Boston
Footballguy
I'm talking about the average American, not me. I was fortunate enough to make enough to allow my wife to stay home for several years while my kids were young.I was addressing this: "2. it became painfully obvious how much kids depending on school for non-school things. For whatever the reason at home might be, kids depend a lot on the public schools for food, role models, guidance, counseling. etc."The 40 year shift in the distribution of wealth in this nation has led to a situation where the standard for the average family is that both parents have to work to exist. As such, we are increasingly dependent on schools to perform functions that a stay at home parent might have in the past.@djmich - I will try to answer your question now and maybe put some clearer words to my thoughts.

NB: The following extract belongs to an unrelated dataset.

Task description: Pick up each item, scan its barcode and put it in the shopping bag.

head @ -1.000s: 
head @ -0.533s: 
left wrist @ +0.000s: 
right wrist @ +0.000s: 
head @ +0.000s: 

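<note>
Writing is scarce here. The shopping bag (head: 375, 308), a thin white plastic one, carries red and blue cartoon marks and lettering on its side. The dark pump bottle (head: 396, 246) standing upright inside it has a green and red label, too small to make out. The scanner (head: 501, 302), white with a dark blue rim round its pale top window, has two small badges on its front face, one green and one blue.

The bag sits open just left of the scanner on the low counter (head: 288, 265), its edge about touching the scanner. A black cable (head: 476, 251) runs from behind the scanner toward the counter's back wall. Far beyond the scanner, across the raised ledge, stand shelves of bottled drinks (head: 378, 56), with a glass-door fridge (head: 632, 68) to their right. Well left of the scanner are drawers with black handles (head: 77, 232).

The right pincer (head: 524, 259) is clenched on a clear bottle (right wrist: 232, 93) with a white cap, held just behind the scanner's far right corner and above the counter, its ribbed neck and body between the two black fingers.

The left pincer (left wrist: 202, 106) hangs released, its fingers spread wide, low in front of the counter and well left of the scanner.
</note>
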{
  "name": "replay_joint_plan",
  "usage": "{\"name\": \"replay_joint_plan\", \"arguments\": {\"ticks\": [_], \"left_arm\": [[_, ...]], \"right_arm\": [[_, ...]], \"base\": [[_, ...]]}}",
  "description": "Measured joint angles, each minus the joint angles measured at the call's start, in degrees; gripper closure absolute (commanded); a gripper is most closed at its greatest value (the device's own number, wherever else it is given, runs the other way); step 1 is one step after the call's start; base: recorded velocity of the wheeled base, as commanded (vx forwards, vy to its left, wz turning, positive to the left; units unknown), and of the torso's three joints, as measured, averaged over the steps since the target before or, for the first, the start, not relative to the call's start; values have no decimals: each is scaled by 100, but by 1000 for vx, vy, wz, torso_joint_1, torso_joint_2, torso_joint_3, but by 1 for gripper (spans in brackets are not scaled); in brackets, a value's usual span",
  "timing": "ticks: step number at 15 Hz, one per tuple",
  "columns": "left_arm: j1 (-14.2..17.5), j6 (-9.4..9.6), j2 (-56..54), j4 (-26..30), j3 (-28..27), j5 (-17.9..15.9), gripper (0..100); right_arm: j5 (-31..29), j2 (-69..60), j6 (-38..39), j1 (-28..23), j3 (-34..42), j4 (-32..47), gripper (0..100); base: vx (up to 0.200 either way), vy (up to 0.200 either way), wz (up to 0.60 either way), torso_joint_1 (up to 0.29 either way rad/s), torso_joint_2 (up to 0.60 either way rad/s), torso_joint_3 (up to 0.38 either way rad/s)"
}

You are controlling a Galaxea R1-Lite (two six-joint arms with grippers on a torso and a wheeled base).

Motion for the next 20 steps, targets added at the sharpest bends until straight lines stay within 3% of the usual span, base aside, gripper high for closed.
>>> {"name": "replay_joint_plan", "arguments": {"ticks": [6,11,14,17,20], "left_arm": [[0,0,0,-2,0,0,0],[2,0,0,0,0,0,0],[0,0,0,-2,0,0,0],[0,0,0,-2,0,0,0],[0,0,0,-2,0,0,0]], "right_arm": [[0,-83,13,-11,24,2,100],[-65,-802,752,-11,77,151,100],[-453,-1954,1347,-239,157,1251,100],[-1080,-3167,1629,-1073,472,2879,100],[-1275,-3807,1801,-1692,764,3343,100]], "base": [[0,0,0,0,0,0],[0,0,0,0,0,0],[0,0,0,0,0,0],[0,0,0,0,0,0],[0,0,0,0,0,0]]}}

I think we had a big change during covid, and what I witnessed was:
1. More and more parents involved with what was going on with school and being taught in the classroom. Overall a good thing, but it seems like we are now seeing waaaay more of this type of outrage as well.

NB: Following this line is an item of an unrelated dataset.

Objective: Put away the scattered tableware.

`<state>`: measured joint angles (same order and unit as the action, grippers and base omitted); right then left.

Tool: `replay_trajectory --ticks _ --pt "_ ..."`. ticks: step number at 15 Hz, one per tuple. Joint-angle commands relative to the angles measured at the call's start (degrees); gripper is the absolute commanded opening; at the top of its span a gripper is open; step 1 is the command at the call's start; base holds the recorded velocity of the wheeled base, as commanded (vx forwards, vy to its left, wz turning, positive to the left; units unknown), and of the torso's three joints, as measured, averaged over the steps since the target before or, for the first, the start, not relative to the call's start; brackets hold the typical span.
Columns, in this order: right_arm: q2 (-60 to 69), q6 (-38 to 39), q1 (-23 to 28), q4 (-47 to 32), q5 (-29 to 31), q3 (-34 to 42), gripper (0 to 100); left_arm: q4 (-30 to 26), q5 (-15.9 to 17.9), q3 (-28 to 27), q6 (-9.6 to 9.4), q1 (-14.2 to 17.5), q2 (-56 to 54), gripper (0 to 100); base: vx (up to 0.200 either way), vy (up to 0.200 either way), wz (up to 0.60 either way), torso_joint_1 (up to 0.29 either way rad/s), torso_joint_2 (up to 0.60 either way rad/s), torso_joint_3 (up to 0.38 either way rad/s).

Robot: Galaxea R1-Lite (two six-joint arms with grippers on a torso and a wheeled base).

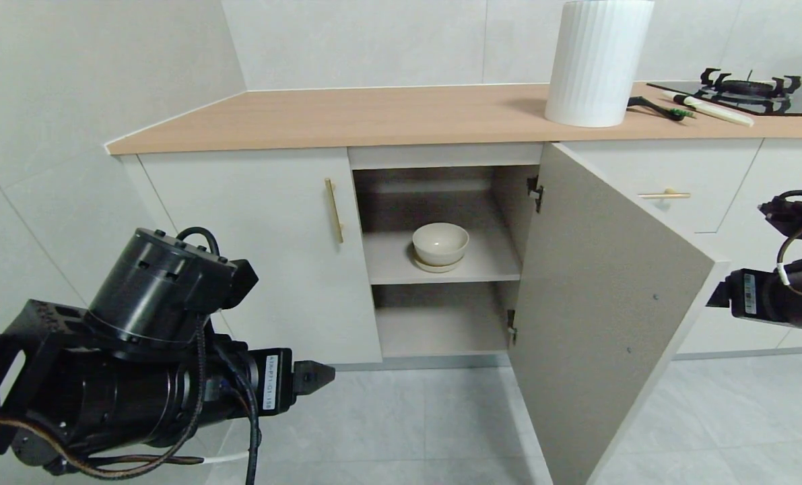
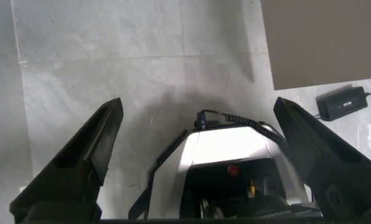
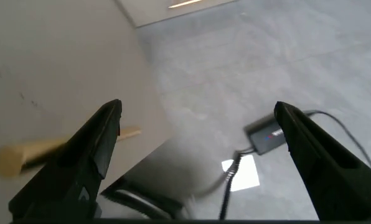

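Observation:
A cream bowl rests on a small plate on the middle shelf of the open cabinet. The cabinet door is swung wide toward me. My left gripper hangs low at the left, in front of the shut door, over the floor; in the left wrist view it is open and holds nothing. My right gripper sits just beyond the open door's outer edge. In the right wrist view it is open, beside the door's gold handle, not touching it.
On the wooden counter stand a tall white ribbed container, a black utensil and a white-handled knife, beside a gas hob. A black power adapter with its cable lies on the grey tiled floor.

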<state>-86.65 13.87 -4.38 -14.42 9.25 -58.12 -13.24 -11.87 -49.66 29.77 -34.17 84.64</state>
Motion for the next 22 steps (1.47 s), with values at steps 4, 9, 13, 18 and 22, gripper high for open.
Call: replay_trajectory --ticks 4,9,13,18,22 --pt "-3.26 4.94 -9.16 3.08 -0.02 1.96 100 -0.03 0.01 -0.17 -0.06 -0.02 -0.53 100 0.0 0.0 0.0 0.0 0.0 0.0" --pt "-9.5 8.45 -17.86 13.63 -0.29 4.07 100 0.14 -0.69 -0.35 -0.06 0.07 -0.97 100 0.0 0.0 0.0 0.0 0.0 0.0" --pt "-19.78 4.23 -19.97 18.55 -0.55 -3.31 100 0.06 -1.57 -0.61 -0.85 0.42 -2.64 100 0.0 0.0 0.0 0.0 0.0 0.0" --pt "-26.11 3.88 -21.81 18.99 -0.55 -11.66 100 1.55 -5.18 -1.05 -1.12 1.91 -3.78 100 0.0 0.0 0.0 0.0 0.0 0.0" --pt "-30.86 7.66 -21.99 26.2 -0.11 -12.63 100 1.64 -5.35 -0.87 -2.0 1.91 -4.31 100 0.0 0.0 0.0 0.0 0.0 0.0"
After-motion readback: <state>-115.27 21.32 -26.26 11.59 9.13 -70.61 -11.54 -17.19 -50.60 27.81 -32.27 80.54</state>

2. it became painfully obvious how much kids depending on school for non-school things. For whatever the reason at home might be, kids depend a lot on the public schools for food, role models, guidance, counseling. etc.

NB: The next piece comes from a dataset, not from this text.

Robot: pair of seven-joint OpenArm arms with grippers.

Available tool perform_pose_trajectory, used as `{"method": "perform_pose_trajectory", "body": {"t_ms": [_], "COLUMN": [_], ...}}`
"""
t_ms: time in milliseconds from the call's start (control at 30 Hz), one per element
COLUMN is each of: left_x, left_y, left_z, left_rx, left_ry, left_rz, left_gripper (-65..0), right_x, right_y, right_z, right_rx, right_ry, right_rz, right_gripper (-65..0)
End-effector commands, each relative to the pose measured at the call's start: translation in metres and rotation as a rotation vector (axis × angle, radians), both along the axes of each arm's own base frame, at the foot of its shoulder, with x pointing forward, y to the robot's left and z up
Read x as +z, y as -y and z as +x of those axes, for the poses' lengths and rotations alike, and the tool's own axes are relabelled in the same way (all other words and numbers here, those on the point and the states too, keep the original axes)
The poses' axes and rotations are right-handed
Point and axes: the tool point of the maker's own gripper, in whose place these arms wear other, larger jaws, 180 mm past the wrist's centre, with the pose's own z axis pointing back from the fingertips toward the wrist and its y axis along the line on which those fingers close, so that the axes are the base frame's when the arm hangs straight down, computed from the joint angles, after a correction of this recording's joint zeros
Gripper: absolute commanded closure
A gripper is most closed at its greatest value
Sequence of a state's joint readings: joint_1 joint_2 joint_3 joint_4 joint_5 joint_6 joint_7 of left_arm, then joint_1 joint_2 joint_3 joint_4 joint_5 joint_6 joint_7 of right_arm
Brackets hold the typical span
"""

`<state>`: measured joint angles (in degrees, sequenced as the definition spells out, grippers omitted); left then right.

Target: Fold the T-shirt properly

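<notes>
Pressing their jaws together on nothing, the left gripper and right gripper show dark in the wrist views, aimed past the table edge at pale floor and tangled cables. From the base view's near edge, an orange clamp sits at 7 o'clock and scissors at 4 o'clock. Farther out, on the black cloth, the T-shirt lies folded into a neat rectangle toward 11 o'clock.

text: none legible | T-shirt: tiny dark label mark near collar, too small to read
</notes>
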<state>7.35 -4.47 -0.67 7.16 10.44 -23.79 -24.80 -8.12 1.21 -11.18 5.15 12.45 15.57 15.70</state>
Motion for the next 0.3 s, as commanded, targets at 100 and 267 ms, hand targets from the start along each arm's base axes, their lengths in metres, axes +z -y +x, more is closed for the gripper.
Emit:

Now, my position on this is that #2 is way more of an issue and way more common. When we were talking about hiring guards at schools I was posting stats about how many millions of kids go to school without a counselor, psychologist, or nurse. That is bonkers. On top of this, the school had to weigh the fact that many times the abuse and non-acceptance with certain groups of kids comes from the home. IMO it is part of the resposibilty of the school to provide these things and services. Maybe that is a point that we disagree on, not sure.
Where I am going with this is in theory I have 0 issues with all teachers being trained about things like this - sex, sexuality, abuse, whatever. ESPECIALLY since so many schools don't have people trained in those areas for kids. I am glad they are training teachers how to address these issues or refer them where they need to go. I don't think "I can't talk to you, ask your parent" is always the way to go - like I said, many times that's the issue. This isn't grooming, this isn't teachers wanting to indoctrinate kids and turn them bi. I am willing to give the schools and teachers more benefit of the doubt than that. This is why even my position about the teachers learning this stuff is even on the fence. My reaction is that yes, the fisting part might be a little much, but on the surface I have 0 issues with a math teacher being a part of this training, or buttons being worn so kids know they have a place to turn to.
Can you expand on this...what functions are you talking about?
Parents are less available to children as we're working more, and more of us are working.
Still really not understanding this...I understand something like food if the kid comes from an unfortunate situation or afterschool programs obviously but if you don't have time to raise your kids and teach them about life and are relying on others to do it than you are doing a bad job as a parent.
I am saying that more parental time is devoted to work than it was 40 years ago, and that has impacts. How could it not?
I agree with that 100% and there are far more strains on time and money than there used to be, but you still raise your kids and don't have others do it.